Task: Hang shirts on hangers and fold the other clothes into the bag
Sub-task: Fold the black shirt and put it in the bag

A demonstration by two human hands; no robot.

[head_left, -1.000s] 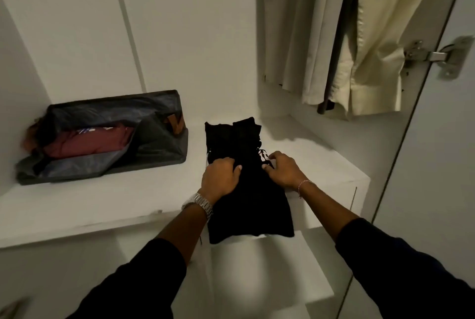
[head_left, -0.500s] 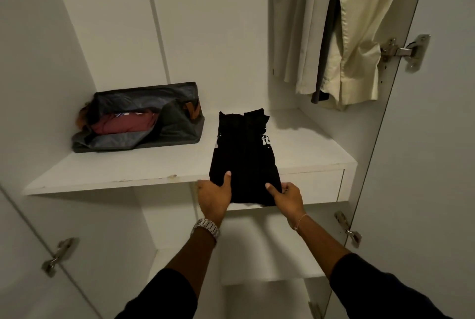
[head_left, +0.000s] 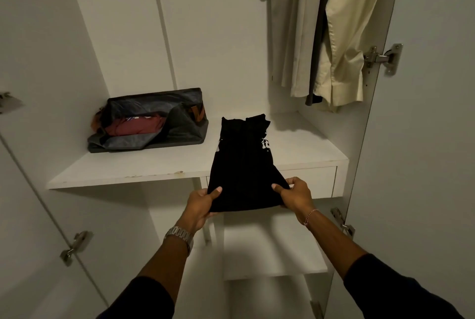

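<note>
A black garment [head_left: 244, 164], folded into a narrow strip with a white print, lies on the white wardrobe shelf [head_left: 154, 167] and hangs over its front edge. My left hand [head_left: 201, 205] grips its near left corner, thumb on top. Its near right corner is pinched by my right hand [head_left: 295, 196]. At the back left of the shelf, a dark grey bag [head_left: 177, 125] lies open with a folded maroon garment [head_left: 136, 125] inside.
Pale shirts [head_left: 334, 30] hang from above at the right, over the shelf's back corner. A drawer front [head_left: 313, 179] sits under the shelf's right part. Lower shelves [head_left: 270, 254] are below. Open wardrobe doors with metal hinges [head_left: 383, 57] stand at both sides.
My hands slid from the middle of the black garment down to its near corners. The near end now hangs lifted past the shelf edge. The view has pulled back.
</note>
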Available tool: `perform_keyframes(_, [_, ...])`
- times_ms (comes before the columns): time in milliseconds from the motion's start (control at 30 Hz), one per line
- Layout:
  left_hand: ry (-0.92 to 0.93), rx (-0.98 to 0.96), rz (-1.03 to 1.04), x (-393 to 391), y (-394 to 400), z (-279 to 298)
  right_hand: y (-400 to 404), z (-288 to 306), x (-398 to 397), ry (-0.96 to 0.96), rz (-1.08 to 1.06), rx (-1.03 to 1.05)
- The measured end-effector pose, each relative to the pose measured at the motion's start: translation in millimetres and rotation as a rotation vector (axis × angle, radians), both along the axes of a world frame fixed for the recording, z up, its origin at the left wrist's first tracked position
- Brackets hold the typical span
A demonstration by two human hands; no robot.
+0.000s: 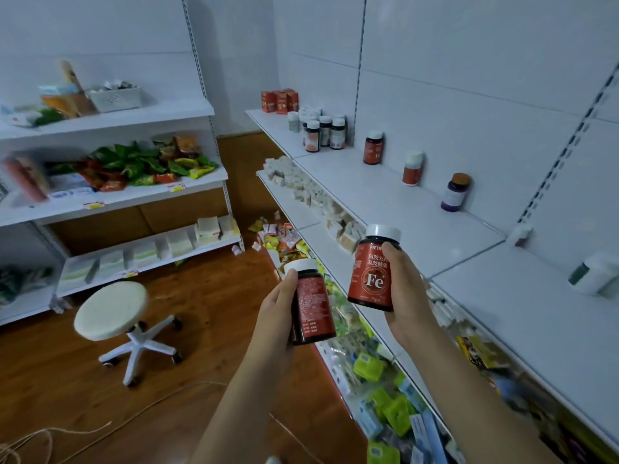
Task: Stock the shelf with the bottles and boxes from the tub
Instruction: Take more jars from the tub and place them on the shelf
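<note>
My left hand (278, 316) grips a dark bottle (311, 304) with a red label and white cap, its back label facing me. My right hand (407, 296) holds a matching bottle (373, 271) with "Fe" on its red label, upright beside the front edge of the white top shelf (402, 202). On that shelf stand a red-label bottle (373, 147), a white-capped red bottle (413, 168), a purple bottle (455, 192), a white bottle (594, 272) at the right, a cluster of bottles (318, 128) and red boxes (279, 100) at the far end. No tub is in view.
Lower shelves on the right hold small pale blocks (301, 182) and bright packets (378, 380). A white swivel stool (112, 309) stands on the wooden floor at left. A second shelving unit (134, 195) with snack packs lines the left wall. Twine (40, 437) lies on the floor.
</note>
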State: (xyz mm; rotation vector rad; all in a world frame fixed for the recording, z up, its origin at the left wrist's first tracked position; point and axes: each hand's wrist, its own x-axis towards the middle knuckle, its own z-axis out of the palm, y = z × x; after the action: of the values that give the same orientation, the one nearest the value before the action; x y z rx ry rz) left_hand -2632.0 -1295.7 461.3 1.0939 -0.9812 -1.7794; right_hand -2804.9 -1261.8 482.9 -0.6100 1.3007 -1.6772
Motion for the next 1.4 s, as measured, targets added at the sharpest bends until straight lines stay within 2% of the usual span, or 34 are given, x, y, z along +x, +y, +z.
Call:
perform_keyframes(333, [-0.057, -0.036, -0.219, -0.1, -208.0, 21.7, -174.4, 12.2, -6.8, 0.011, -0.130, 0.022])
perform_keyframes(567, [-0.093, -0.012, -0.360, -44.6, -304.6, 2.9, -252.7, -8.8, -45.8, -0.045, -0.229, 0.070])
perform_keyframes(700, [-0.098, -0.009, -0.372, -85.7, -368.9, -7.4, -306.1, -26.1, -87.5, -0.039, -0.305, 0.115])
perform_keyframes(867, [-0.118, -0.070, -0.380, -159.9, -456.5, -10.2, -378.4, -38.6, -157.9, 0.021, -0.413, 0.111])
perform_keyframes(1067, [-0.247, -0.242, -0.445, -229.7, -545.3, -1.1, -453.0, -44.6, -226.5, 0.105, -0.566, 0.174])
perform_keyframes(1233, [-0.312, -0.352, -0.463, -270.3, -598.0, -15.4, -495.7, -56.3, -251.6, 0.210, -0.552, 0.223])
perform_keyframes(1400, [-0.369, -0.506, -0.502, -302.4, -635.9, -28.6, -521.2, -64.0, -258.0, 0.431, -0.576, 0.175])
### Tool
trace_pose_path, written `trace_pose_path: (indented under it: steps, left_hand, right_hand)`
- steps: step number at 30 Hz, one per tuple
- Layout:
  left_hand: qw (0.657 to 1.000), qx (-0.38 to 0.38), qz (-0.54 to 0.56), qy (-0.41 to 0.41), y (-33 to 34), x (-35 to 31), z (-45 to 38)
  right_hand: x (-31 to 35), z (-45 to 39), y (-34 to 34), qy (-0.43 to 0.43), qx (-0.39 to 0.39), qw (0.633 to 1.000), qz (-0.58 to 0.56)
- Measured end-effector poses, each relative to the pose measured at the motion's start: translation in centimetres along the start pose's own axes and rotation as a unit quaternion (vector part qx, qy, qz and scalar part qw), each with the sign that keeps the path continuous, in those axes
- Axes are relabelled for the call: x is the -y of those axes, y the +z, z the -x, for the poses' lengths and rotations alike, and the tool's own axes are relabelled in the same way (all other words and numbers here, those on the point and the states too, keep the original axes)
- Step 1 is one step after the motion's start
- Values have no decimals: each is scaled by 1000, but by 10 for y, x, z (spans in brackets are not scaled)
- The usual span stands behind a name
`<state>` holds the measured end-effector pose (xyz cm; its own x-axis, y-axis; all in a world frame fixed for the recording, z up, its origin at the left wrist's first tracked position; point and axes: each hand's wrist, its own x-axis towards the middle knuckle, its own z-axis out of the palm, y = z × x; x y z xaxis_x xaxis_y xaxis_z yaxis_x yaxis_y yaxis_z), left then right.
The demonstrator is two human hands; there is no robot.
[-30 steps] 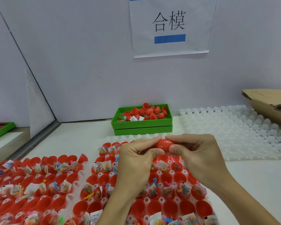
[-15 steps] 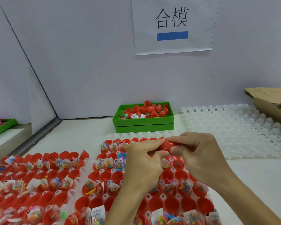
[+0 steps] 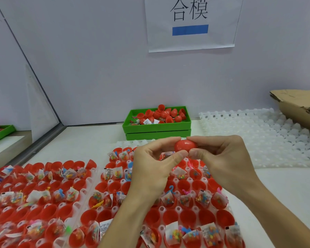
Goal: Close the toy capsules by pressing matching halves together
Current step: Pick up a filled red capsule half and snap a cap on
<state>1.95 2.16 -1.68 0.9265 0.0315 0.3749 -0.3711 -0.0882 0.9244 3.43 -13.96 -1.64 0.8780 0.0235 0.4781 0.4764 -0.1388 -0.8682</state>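
- A red capsule (image 3: 185, 146) sits in the air between both hands, above the far edge of the near tray (image 3: 170, 208), its two halves joined with a seam showing near its left end.
- The right hand (image 3: 224, 161) pinches the capsule's right end, forefinger on top and thumb below.
- The left hand (image 3: 150, 167) pinches the left end, forefinger curved over the top and thumb tip under it, touching the right thumb.
- The near tray is white with rows of cups; most hold open red halves (image 3: 168, 215), many with small toy packets (image 3: 203, 197) inside, some bare.
- A second tray (image 3: 43, 197) lies just left of it, filled the same way.
- Behind the hands, against the wall, a green bin (image 3: 157, 128) holds loose red halves and a few packets; it stands on another green bin.
- To the right lies an empty-cupped white tray (image 3: 268, 138), with a cardboard box (image 3: 299, 104) over its far corner.
- A paper sign (image 3: 191, 24) with black characters and a blue bar hangs on the wall.
- At far left, another green bin (image 3: 1, 132) shows partly.
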Motion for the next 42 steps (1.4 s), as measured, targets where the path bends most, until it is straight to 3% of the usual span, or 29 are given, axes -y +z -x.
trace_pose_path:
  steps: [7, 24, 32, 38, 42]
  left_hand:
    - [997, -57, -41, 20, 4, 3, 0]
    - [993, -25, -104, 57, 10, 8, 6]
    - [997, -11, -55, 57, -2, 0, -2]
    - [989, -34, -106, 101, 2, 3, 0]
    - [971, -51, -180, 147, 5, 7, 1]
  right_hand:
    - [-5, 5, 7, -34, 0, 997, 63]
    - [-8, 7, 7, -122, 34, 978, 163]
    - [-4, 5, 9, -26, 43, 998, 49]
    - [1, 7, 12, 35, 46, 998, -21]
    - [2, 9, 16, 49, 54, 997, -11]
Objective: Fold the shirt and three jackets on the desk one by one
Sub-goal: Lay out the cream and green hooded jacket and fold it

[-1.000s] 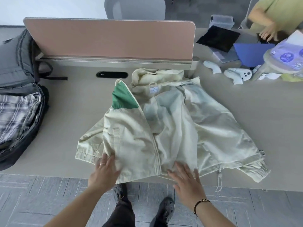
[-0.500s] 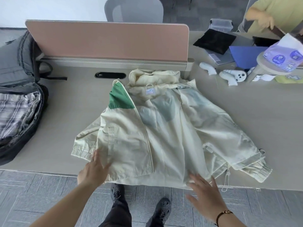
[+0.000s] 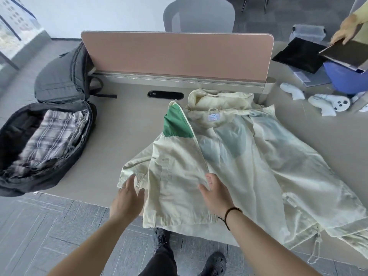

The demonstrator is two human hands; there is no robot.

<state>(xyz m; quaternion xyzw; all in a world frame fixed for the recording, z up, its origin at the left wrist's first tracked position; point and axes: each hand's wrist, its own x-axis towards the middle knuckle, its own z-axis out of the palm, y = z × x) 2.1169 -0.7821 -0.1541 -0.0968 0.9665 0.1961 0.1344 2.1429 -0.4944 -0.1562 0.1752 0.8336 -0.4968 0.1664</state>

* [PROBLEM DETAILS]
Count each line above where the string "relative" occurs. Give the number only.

* [OUTPUT FOR THIS EXERCISE]
2